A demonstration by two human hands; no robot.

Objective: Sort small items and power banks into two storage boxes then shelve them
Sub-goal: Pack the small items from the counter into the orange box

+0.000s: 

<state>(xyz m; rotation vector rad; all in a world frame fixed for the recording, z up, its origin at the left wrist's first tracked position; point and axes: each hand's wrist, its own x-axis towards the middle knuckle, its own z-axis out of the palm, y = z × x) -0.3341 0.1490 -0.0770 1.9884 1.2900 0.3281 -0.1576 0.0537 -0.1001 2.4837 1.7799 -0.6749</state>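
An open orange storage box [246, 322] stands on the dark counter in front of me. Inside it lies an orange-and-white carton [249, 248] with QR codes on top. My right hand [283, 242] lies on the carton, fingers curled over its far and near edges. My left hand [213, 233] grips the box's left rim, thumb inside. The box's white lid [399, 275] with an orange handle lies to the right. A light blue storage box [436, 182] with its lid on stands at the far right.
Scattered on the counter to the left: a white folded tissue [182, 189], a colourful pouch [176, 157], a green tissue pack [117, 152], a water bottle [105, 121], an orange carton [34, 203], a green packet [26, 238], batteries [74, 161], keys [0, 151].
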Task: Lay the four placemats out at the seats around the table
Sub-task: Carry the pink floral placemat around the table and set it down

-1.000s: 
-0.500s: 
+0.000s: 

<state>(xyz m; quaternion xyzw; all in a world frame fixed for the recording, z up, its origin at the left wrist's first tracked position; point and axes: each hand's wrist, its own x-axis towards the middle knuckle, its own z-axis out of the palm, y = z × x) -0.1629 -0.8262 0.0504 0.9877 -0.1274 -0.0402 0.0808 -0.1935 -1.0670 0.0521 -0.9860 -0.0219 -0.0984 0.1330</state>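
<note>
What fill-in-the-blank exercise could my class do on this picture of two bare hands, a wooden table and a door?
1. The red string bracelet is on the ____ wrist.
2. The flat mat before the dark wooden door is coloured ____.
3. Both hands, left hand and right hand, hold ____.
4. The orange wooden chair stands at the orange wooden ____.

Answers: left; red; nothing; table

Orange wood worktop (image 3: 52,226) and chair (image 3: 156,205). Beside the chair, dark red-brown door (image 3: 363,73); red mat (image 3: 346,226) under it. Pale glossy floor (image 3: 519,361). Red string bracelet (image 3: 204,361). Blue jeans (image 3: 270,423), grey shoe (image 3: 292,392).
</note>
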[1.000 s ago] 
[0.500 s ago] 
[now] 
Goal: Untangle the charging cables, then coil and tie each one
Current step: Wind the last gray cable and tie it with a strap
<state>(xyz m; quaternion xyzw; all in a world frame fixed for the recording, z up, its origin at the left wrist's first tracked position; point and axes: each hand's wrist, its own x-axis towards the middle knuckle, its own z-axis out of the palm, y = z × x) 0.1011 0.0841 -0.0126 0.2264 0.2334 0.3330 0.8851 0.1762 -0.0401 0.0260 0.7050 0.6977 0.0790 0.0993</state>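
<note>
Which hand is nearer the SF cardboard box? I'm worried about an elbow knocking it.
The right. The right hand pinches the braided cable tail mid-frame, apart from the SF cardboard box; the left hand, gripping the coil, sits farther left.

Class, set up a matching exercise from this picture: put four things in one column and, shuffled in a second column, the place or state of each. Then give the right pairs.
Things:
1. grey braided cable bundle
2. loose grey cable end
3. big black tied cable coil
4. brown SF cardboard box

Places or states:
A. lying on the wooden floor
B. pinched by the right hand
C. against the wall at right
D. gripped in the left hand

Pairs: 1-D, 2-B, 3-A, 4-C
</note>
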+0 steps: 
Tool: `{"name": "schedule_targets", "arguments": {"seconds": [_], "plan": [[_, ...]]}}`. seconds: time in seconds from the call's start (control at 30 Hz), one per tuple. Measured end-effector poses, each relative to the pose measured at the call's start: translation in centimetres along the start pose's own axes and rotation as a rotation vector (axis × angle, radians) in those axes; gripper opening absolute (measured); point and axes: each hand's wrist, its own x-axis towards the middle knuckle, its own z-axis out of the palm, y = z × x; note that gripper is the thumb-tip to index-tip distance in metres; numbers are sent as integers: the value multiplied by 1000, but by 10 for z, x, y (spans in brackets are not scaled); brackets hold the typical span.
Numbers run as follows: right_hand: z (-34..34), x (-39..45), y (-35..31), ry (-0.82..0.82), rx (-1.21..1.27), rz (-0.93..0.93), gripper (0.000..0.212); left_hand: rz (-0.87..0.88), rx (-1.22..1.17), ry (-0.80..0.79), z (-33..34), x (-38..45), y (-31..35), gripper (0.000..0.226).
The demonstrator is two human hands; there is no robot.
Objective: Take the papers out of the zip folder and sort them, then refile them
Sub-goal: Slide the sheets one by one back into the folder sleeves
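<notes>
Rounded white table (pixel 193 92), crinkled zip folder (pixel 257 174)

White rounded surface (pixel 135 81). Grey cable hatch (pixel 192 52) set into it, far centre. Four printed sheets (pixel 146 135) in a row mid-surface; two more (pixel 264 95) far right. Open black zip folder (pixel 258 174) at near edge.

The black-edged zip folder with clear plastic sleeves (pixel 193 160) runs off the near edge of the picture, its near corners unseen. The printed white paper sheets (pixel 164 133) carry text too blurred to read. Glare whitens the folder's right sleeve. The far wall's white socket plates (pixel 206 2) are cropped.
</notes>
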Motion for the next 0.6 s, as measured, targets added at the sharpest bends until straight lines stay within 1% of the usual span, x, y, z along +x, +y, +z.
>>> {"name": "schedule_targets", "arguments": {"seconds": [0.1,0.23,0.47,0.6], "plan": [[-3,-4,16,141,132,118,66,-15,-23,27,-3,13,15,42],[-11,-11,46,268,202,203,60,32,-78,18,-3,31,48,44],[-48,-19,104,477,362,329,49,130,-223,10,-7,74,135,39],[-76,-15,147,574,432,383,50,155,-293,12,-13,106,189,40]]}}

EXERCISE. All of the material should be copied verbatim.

OUTPUT FOR THIS TASK.
A demonstration by two human hands; no robot.

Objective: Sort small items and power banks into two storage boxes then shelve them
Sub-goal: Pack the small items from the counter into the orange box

+0.000s: 

<state>(xyz m; rotation vector rad; all in a world frame fixed for the recording, z up, its origin at the left wrist's first tracked position; point and axes: each hand's wrist, its own x-axis towards the middle knuckle, its own z-axis out of the palm, y = z × x) -0.3341 0.1490 -0.0770 1.9884 1.2900 0.3281 -0.1576 0.0537 -0.1001 2.4837 1.7799 -0.6749</state>
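An open orange storage box [246, 322] stands on the dark counter in front of me. Inside it lies an orange-and-white carton [249, 248] with QR codes on top. My right hand [283, 242] lies on the carton, fingers curled over its far and near edges. My left hand [213, 233] grips the box's left rim, thumb inside. The box's white lid [399, 275] with an orange handle lies to the right. A light blue storage box [436, 182] with its lid on stands at the far right.
Scattered on the counter to the left: a white folded tissue [182, 189], a colourful pouch [176, 157], a green tissue pack [117, 152], a water bottle [105, 121], an orange carton [34, 203], a green packet [26, 238], batteries [74, 161], keys [0, 151].
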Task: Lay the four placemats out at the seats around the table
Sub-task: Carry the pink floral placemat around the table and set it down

-1.000s: 
-0.500s: 
+0.000s: 

<state>(xyz m; quaternion xyzw; all in a world frame fixed for the recording, z up, its origin at the left wrist's first tracked position; point and axes: each hand's wrist, its own x-axis towards the middle knuckle, its own z-axis out of the palm, y = z × x) -0.1629 -0.8262 0.0504 0.9877 -0.1274 -0.0402 0.0808 -0.1935 -1.0670 0.0521 -0.9860 -0.0219 -0.0984 0.1330</state>
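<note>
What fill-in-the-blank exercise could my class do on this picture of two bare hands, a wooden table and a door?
1. The red string bracelet is on the ____ wrist.
2. The flat mat before the dark wooden door is coloured ____.
3. Both hands, left hand and right hand, hold ____.
4. The orange wooden chair stands at the orange wooden ____.

Answers: left; red; nothing; table

Orange wood worktop (image 3: 52,226) and chair (image 3: 156,205). Beside the chair, dark red-brown door (image 3: 363,73); red mat (image 3: 346,226) under it. Pale glossy floor (image 3: 519,361). Red string bracelet (image 3: 204,361). Blue jeans (image 3: 270,423), grey shoe (image 3: 292,392).
</note>
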[1.000 s ago] 
[0.500 s ago] 
[now] 
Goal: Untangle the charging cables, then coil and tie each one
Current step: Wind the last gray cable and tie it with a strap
<state>(xyz m; quaternion xyzw; all in a world frame fixed for the recording, z up, its origin at the left wrist's first tracked position; point and axes: each hand's wrist, its own x-axis towards the middle knuckle, its own z-axis out of the palm, y = z × x) 0.1011 0.0841 -0.0126 0.2264 0.2334 0.3330 0.8851 0.1762 -0.0401 0.0260 0.7050 0.6977 0.0790 0.0993</state>
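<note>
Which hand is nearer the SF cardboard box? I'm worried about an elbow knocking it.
The right. The right hand pinches the braided cable tail mid-frame, apart from the SF cardboard box; the left hand, gripping the coil, sits farther left.

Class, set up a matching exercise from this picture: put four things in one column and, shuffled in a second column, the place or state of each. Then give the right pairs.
Things:
1. grey braided cable bundle
2. loose grey cable end
3. big black tied cable coil
4. brown SF cardboard box

Places or states:
A. lying on the wooden floor
B. pinched by the right hand
C. against the wall at right
D. gripped in the left hand

Pairs: 1-D, 2-B, 3-A, 4-C
</note>
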+0 steps: 
Tool: `{"name": "schedule_targets", "arguments": {"seconds": [_], "plan": [[_, ...]]}}`. seconds: time in seconds from the call's start (control at 30 Hz), one per tuple. Measured end-effector poses, each relative to the pose measured at the call's start: translation in centimetres along the start pose's own axes and rotation as a rotation vector (axis × angle, radians) in those axes; gripper opening absolute (measured); point and axes: each hand's wrist, its own x-axis towards the middle knuckle, its own z-axis out of the palm, y = z × x; note that gripper is the thumb-tip to index-tip distance in metres; numbers are sent as integers: the value multiplied by 1000, but by 10 for z, x, y (spans in brackets are not scaled); brackets hold the typical span.
Numbers run as follows: right_hand: z (-34..34), x (-39..45), y (-35..31), ry (-0.82..0.82), rx (-1.21..1.27), rz (-0.93..0.93), gripper (0.000..0.212); left_hand: rz (-0.87..0.88), rx (-1.22..1.17), ry (-0.80..0.79), z (-33..34), x (-38..45), y (-31..35), gripper (0.000..0.226).
The demonstrator is two human hands; there is no robot.
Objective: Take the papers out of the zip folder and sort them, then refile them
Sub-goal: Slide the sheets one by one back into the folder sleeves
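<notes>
Rounded white table (pixel 193 92), crinkled zip folder (pixel 257 174)

White rounded surface (pixel 135 81). Grey cable hatch (pixel 192 52) set into it, far centre. Four printed sheets (pixel 146 135) in a row mid-surface; two more (pixel 264 95) far right. Open black zip folder (pixel 258 174) at near edge.

The black-edged zip folder with clear plastic sleeves (pixel 193 160) runs off the near edge of the picture, its near corners unseen. The printed white paper sheets (pixel 164 133) carry text too blurred to read. Glare whitens the folder's right sleeve. The far wall's white socket plates (pixel 206 2) are cropped.
</notes>
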Motion for the next 0.6 s, as measured, targets added at the sharpest bends until straight lines stay within 1% of the usual span, x, y, z along +x, +y, +z.
>>> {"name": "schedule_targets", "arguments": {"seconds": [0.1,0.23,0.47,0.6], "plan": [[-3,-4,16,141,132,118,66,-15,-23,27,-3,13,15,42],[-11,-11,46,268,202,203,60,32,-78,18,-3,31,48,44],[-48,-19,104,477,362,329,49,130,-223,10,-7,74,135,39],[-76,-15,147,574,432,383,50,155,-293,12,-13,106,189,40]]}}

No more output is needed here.